4. Sie möchten eine Bachelorarbeit zu gendersensiblem Sachunterricht schreiben. Formulieren Sie eine mögliche Forschungsfrage hierzu und erläutern Sie, inwiefern Unterrichtsbeobachtungen oder Befragungen von Schüler*innen bzw. Lehrer*innen für Ihre Bearbeitung der Forschungsfrage hilfreich sein könnten.
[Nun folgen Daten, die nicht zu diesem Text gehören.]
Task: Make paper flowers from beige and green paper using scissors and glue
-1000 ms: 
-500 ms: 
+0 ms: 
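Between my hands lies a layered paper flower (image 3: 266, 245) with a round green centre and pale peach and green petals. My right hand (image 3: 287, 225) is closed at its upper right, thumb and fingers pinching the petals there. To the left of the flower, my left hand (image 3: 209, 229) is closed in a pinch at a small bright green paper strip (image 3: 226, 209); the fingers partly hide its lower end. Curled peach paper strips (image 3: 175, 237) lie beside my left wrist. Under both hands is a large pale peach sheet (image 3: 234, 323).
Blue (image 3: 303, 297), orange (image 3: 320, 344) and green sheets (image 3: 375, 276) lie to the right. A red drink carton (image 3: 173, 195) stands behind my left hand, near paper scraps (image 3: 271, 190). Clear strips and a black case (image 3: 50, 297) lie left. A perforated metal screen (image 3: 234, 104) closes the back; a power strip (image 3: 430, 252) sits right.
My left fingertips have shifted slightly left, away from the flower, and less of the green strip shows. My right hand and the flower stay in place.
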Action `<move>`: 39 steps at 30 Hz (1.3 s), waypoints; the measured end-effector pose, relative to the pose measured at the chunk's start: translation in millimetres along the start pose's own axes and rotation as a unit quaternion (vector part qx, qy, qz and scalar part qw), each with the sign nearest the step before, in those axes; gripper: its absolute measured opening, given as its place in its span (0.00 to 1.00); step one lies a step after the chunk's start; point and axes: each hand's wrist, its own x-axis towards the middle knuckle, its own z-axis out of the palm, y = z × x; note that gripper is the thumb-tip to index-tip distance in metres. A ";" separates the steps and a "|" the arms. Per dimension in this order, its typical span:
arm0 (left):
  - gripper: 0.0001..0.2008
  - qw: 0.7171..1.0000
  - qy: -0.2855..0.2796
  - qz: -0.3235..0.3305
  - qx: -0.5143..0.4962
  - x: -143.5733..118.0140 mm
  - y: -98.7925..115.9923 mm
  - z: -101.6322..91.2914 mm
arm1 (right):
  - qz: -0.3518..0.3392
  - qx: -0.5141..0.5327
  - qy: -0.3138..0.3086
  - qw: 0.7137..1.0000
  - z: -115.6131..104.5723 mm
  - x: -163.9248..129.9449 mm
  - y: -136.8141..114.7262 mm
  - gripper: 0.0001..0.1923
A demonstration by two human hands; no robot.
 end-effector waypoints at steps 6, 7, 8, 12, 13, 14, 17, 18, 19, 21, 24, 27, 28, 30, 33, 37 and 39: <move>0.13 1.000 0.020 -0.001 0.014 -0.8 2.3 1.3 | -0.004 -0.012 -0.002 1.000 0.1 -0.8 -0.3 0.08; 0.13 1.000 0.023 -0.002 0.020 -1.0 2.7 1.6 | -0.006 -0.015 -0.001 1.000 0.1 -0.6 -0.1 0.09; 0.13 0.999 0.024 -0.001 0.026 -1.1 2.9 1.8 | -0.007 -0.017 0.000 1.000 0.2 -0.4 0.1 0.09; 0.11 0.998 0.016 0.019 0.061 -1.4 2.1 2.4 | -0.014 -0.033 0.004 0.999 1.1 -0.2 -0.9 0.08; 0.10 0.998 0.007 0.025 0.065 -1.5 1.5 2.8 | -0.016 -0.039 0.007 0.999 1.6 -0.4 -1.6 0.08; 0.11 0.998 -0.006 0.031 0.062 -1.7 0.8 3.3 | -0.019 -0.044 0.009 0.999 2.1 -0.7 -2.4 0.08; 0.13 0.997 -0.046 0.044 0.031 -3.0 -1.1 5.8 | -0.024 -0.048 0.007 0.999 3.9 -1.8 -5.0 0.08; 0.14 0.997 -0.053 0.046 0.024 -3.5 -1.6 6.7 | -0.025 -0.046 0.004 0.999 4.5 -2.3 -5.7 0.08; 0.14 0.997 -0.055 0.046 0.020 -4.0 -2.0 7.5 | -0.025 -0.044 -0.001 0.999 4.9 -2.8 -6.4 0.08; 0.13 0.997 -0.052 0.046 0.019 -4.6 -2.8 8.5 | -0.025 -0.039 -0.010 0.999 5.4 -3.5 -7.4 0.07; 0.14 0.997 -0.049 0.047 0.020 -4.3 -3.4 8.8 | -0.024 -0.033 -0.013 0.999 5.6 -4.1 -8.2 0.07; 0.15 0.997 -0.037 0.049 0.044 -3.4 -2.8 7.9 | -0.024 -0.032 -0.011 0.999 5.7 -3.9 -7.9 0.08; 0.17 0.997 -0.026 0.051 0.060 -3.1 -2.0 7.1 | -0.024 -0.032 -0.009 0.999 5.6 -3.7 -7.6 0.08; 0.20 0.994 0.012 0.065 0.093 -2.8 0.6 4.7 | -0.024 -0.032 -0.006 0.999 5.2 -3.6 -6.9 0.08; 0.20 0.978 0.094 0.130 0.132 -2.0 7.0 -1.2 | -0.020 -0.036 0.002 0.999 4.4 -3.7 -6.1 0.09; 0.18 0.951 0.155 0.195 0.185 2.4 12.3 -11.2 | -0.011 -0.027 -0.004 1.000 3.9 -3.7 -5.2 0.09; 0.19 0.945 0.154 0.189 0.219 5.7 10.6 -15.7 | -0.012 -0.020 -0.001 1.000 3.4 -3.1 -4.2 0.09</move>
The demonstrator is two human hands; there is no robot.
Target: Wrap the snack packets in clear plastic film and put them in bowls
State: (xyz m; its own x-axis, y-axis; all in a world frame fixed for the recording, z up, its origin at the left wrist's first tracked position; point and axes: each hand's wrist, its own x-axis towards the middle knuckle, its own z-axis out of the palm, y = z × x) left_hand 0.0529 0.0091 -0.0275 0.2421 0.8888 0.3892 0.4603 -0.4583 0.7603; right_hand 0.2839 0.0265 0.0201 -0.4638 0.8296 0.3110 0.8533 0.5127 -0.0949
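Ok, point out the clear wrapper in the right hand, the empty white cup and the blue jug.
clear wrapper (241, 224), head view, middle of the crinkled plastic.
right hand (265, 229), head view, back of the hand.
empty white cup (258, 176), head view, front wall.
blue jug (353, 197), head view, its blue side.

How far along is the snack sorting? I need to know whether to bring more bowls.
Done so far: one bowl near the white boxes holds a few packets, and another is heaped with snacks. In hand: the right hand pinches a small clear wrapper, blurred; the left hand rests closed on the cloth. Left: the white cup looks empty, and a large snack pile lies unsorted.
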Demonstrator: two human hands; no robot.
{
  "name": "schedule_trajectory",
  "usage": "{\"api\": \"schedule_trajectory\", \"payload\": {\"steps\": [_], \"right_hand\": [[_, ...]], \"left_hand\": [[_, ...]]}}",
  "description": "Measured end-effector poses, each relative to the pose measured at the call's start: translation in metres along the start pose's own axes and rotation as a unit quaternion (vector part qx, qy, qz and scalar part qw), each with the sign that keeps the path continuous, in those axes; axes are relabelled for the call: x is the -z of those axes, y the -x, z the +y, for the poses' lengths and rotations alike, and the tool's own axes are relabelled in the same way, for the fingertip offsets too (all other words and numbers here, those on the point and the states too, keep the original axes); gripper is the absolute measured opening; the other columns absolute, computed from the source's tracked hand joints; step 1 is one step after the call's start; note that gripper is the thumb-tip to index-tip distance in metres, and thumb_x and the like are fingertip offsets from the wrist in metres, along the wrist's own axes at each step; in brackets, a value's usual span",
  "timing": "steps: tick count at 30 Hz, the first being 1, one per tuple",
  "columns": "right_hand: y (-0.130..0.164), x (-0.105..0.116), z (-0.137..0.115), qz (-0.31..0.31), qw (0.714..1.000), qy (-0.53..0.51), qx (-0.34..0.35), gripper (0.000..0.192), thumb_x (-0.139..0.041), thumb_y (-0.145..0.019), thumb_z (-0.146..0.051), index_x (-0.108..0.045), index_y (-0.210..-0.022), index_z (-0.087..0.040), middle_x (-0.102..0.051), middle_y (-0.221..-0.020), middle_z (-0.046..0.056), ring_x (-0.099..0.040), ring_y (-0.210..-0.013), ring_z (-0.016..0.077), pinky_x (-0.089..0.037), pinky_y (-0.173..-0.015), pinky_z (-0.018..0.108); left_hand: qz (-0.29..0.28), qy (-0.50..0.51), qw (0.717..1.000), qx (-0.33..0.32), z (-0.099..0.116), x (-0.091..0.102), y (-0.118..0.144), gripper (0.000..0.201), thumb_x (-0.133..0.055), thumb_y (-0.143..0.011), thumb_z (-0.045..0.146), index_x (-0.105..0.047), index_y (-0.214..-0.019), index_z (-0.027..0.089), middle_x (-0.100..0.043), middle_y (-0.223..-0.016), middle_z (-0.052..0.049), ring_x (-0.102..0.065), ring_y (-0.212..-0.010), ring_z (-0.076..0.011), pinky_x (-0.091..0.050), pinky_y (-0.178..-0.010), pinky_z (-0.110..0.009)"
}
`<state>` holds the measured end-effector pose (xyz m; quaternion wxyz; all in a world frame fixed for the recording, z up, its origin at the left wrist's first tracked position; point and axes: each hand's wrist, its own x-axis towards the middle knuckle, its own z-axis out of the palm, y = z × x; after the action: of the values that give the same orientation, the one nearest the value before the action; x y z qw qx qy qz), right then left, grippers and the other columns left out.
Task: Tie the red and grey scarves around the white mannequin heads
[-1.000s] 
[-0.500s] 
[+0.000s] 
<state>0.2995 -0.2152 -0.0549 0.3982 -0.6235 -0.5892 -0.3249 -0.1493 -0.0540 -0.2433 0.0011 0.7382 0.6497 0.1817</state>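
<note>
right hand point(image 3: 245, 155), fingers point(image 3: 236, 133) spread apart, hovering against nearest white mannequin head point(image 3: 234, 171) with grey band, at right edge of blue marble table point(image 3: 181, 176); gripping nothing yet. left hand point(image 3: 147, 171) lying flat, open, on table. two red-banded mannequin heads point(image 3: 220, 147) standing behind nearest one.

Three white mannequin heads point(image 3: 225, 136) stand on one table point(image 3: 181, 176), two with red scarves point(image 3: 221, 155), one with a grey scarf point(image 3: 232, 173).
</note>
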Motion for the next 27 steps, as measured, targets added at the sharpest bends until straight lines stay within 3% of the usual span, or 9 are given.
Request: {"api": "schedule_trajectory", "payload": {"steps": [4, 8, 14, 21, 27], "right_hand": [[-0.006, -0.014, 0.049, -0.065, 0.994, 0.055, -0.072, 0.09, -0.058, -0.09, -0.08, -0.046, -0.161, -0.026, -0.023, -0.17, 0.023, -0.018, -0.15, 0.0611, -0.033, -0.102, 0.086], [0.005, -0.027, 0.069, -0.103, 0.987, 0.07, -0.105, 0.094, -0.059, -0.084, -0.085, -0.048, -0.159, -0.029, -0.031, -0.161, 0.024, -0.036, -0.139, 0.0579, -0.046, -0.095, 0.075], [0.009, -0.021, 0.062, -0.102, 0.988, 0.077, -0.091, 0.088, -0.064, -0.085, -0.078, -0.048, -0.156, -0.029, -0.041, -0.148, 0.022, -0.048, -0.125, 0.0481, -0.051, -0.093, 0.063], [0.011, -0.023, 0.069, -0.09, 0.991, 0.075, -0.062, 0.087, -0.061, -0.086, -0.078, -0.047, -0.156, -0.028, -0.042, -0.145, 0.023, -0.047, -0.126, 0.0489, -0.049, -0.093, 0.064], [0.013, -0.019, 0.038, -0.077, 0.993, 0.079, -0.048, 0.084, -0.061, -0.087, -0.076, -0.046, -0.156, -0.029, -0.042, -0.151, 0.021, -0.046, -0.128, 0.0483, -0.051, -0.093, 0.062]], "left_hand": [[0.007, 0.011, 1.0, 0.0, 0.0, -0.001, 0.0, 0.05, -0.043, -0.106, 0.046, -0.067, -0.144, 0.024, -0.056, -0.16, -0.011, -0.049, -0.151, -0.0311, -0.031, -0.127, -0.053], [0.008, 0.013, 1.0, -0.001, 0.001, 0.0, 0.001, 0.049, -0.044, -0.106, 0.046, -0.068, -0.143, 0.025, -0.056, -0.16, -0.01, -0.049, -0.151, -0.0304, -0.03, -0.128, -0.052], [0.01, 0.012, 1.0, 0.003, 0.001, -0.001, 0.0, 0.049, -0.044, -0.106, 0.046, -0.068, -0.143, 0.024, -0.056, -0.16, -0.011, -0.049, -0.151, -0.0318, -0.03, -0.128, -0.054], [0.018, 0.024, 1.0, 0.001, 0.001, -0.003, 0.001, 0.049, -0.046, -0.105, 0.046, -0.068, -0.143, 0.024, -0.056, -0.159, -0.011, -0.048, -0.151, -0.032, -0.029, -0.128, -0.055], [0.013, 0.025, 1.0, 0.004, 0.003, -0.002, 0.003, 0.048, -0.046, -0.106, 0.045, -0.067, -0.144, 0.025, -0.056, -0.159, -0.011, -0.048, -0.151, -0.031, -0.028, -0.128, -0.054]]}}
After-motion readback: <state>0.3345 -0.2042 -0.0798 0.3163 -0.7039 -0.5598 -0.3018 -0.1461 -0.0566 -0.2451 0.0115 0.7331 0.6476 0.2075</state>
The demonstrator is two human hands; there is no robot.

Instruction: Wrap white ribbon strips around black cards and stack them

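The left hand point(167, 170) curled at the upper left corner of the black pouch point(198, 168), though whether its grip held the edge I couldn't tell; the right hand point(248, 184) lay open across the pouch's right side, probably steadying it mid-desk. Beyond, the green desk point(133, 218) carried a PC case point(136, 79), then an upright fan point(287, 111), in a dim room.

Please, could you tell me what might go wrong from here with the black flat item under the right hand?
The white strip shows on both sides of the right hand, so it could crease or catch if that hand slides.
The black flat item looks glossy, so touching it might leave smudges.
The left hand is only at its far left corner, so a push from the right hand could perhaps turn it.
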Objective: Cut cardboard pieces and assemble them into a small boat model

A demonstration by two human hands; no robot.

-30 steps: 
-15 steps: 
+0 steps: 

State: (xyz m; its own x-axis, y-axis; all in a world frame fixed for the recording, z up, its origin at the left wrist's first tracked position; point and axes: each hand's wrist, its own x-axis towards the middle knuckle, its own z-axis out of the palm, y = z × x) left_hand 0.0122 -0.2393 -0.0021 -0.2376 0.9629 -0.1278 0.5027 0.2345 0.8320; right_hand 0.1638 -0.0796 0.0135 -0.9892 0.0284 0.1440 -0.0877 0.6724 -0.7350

Eine mögliche Fragestellung für eine Bachelorarbeit über gendersensiblen Sachunterricht könnte lauten: „Wie können Lehrkräfte bestehende Stereotypen in Bezug auf den Sachunterricht widerlegen?“. Diese Frage ist interessant, da Kinder meist von Zuhause schon mit bestimmten stereotypischen Denkweisen ankommen. Gerade was naturwissenschaftliche Fächer betrifft oder Themen wie Technik und Werken wird Zuhause meist mit männlichen Figuren assoziiert. Es wäre interessant zu erfahren, wie Lehrkräfte mit dieser Problematik umgehen, da die meisten Lehrkräfte selbst von dieser stereotypischen Denkweise gefesselt sind. Einige Untersuchungen stellen fest, dass   Lehrer/innen erwarten, dass Jungen mehr Interesse und bessere Leistungen für naturwissenschaftlich‐technische Bereiche, zeigen als Mädchen (vgl. Ertl, 2010: S.7). Für die Bachelorarbeit wäre es interessant die Lehrkraft zu beobachten und mit den Schüler*innen ein Interview über ihre Wahrnehmung über diese Thematik, zu führen. 

Literaturverzeichnis 

Deci, Edward; Ryan, Richard (1993): Die Selbstbestimmungstheorie der Motivation und die Bedeutung für die Pädagogik. In: Zeitschrift für Pädagogik 39, S. 223-238.

Ertl, Bernhard (2010): Schule als sozialisatorische Instanz. In: Anregungen für gendersensiblen Unterricht in MINT-Fächern, S. 6-10.

Kress, Karin (2013):Schrittweise Anleitung zur Selbstständigkeit gelenkte und natürliche Differenzierung. In: Binnendifferenzierung in der Grundschule – Das Praxisbuch, S. 7-18.

Murmann, Lydia (2022): Welche Heterogenitätsdimensionen spielen im naturwissenschaftlich- technischen Unterricht eine besondere Rolle?. Vorlesungsfolien. Universität Bremen.